Cemetery Dreams by N.R. Allen


  When she was alive, Momma would always say that it was pointless for him to clean his shack of a house. She'd say, "Bathing a dead dog still gives you a dead dog. He might smell nice for a few minutes, but he's still dead."

  I keep our house clean. But the smell's still there. I guess Momma was right.

  The snow's setting in. If I don't get out tonight, I won't. The world's a mean place is what Ephraim used to say when he was alive. Real soon, I think it's gonna get a whole lot meaner.

  More of them dead ones are in front of the house.

  Watching me like I watch Miss Cline. Except their eyes are a whole lot meaner. The ones that got eyes, anyway.

  Ephraim's on the porch. I can hear his boots creaking against the loose floorboards, making a long whine kind of sound. Momma's in the back bedroom. She hadn't made a noise for a few days now. I don't go into her room no more. I don't want to see what's left.

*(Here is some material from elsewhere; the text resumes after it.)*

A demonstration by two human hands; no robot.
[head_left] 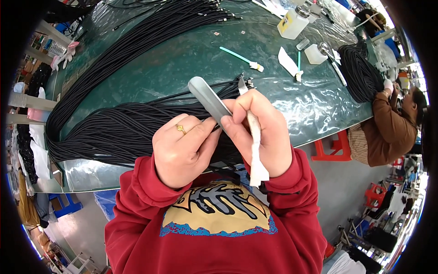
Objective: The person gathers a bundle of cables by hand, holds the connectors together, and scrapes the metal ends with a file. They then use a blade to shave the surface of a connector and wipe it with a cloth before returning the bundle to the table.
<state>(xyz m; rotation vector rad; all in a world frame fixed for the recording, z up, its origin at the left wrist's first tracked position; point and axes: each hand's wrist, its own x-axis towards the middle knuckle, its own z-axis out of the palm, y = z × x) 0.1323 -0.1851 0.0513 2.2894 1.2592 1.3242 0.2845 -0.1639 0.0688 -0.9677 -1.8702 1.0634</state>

  When Ephraim and Momma took sick, I stayed with them.

  Back when she was alive she always said I'd never leave her. Said there was no reason to leave. Family was family. And you cain't never trust no one like family.

  Miss Cline's got music on tonight on some kind of wind-up record player. I haven't seen nothing like that in a long time. It's a soft kind of music, like a love song.

  I'll wait for you forever . . . and I'll never let you go. You'll always be mine . . . Always . . . Always . . . And I'll take care of you, just know . . .

  And I can hear Ephraim on the porch. He's scratching at the door like a hungry dog wanting in for supper and I can hear him whisper real soft, like he's singing to the music.

  . . . And I'll take care of you . . .

  Food's gone. No heat. No power. But that ain't the storm. Hadn't had power for a long time. Up here we lose power a lot. But the city . . . there's always the city.

  I make myself go out the back door.

  The snow keeps sliding softly down and I feel it all over me, little bits of cold digging into my eyes. As the wind spirals by, the snowflakes swirl like ants swarming on a dead thing. It's hard to see. Everything's all grey. No colors. It's easy to get turned around in the dark. In the snow. I could go back home. Go through the motions. Pretend.

  But that look in their eyes . . . and the smell . . .

  I kind of want to break something. Just so I can hear some noise. Hear something to remind me I'm not dead. That I'm not them.

  And then I do hear something in the woods. I hope it's just wolves. I hope I didn't wait too long. But I promised Momma I'd take care of her.

  . . . Always . . . Always . . .

  Behind me, the boot prints I made are being filled up with fresh snow. I bet Miss Cline is still listening to her song.

  Always . . . Always . . .

  I just keep going, trying not to look back.

  And I'll take care of you . . .

  If I make it a little farther, I should be able to see lights from the city. I want to see those lights. If I can't . . . No, if their power's out, then there'll be fires. There'll be something, little lights like fireflies stuck out in the grey. I almost start laughing. Used to catch them things when I was real little. As a kid, I felt bad when I put them in a jar and woke up the next morning and they was all dead.

  I'm crawling up the hill now, slipping and sliding every which way. Gonna go as fast as I can. But I'm gonna see them lights. I'm gonna see them. Momma used to take me up here when I was real small. Then I look.

  Lights.

  I'm laughing like an idiot until I feel a hand on my shoulder that's colder than the snow.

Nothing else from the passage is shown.